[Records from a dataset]
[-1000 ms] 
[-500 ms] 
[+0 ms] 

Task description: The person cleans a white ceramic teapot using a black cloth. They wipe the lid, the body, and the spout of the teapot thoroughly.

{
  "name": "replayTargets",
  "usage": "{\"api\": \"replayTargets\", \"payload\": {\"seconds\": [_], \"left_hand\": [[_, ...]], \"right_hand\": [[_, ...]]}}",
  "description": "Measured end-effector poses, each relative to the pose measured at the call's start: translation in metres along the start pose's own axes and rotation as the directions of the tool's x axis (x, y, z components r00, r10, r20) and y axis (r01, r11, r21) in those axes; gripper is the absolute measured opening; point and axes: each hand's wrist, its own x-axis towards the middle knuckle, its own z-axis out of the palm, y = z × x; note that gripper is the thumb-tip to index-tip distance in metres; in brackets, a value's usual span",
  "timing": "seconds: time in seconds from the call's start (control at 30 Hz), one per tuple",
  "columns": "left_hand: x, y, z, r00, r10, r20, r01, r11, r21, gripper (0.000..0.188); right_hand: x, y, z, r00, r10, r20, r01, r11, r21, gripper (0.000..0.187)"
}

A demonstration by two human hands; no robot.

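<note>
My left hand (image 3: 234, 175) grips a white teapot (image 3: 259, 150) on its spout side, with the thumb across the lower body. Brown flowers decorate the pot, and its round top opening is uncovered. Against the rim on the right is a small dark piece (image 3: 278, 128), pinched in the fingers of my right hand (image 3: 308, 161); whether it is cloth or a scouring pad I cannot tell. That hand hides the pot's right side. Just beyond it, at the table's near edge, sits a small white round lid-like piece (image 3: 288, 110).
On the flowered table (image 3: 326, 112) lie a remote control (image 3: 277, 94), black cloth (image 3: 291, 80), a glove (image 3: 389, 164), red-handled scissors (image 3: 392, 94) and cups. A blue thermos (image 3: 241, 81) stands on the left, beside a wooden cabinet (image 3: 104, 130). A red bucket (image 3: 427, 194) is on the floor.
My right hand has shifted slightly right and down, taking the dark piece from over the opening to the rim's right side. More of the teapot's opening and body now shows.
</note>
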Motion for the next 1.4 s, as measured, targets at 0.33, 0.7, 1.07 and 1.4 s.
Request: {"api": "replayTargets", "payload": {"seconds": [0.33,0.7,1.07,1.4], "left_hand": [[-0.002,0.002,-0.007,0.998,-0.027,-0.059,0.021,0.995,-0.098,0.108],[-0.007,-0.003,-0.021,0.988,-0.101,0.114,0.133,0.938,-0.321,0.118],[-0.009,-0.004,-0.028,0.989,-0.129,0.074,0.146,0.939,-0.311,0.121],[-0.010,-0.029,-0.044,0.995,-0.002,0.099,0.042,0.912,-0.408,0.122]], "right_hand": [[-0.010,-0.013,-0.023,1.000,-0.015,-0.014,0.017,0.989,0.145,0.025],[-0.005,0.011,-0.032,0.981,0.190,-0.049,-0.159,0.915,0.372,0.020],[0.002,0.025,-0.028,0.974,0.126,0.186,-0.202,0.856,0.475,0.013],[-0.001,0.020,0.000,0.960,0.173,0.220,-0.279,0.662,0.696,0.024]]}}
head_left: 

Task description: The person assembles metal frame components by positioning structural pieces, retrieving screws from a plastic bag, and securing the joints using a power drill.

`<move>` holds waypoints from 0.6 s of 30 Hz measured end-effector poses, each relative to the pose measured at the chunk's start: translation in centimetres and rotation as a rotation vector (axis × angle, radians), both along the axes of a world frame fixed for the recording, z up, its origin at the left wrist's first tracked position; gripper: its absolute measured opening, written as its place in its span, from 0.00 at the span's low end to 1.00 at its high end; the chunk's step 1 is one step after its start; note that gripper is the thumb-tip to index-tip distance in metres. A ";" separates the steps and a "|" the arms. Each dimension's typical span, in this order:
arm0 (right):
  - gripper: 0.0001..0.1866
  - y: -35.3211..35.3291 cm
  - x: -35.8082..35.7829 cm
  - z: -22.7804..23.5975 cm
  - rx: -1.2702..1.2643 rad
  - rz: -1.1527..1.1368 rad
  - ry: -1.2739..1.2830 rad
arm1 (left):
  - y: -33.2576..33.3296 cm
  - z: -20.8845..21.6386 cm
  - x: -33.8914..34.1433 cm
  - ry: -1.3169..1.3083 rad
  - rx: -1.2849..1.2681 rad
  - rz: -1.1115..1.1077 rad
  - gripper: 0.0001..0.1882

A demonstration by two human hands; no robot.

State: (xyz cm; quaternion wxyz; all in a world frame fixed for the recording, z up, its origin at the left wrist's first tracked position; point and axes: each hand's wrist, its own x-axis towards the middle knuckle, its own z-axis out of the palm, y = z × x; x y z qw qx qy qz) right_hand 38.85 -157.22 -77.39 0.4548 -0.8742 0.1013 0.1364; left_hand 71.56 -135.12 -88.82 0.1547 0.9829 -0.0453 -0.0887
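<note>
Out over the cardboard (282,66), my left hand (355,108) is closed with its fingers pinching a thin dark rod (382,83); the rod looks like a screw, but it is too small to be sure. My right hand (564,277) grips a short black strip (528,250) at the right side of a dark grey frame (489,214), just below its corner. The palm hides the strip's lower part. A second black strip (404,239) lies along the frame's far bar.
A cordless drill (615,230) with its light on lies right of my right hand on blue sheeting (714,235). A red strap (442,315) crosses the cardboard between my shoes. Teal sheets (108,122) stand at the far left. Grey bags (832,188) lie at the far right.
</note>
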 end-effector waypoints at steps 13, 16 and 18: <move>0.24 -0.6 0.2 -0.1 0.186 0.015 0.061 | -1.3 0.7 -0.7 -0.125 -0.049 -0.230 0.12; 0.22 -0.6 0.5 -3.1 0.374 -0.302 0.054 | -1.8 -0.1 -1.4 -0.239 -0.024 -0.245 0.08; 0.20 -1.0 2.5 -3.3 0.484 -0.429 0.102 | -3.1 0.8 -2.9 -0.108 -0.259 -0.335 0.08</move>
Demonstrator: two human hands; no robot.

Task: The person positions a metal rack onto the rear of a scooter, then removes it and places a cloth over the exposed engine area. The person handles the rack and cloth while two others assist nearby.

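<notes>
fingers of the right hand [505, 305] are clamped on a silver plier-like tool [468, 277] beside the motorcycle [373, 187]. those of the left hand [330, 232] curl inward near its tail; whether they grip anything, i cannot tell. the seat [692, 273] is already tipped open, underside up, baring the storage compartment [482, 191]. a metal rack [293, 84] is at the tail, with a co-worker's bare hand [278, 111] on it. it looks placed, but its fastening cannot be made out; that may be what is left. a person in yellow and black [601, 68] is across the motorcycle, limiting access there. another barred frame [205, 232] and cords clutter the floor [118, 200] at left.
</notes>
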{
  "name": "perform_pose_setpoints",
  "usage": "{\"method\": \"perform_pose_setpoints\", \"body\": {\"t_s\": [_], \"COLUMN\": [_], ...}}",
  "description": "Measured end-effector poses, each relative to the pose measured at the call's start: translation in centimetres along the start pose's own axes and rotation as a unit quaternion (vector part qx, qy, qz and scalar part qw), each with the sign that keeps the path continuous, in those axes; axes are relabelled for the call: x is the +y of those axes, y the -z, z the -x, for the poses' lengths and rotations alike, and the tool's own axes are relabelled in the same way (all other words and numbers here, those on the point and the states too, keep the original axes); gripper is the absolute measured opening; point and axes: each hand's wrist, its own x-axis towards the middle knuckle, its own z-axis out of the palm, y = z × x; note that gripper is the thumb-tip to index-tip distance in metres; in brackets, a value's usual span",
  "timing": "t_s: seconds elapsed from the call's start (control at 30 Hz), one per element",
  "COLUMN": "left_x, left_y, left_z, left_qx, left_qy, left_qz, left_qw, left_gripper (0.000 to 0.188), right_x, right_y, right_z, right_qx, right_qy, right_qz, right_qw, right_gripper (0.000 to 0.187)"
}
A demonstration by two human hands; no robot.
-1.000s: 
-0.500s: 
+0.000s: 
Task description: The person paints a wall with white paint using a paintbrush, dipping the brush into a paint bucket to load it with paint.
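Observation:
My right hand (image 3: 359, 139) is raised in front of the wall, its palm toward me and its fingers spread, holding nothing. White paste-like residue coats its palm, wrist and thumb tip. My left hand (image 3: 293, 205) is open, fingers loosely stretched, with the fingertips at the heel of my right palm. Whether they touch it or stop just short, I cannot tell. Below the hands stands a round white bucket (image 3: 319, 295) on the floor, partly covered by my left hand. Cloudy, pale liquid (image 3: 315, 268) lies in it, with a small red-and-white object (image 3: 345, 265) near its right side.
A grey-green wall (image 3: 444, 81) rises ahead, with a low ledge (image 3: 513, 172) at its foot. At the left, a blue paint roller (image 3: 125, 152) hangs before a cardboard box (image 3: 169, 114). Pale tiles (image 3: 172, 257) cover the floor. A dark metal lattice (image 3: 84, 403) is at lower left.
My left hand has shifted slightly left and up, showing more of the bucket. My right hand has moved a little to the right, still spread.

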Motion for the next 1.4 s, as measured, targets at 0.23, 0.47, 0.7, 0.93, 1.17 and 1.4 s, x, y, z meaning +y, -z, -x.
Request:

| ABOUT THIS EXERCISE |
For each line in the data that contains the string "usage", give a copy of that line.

| RESPONSE AREA |
  "usage": "{\"api\": \"replayTargets\", \"payload\": {\"seconds\": [_], \"left_hand\": [[_, ...]], \"right_hand\": [[_, ...]]}}",
  "usage": "{\"method\": \"perform_pose_setpoints\", \"body\": {\"t_s\": [_], \"COLUMN\": [_], ...}}",

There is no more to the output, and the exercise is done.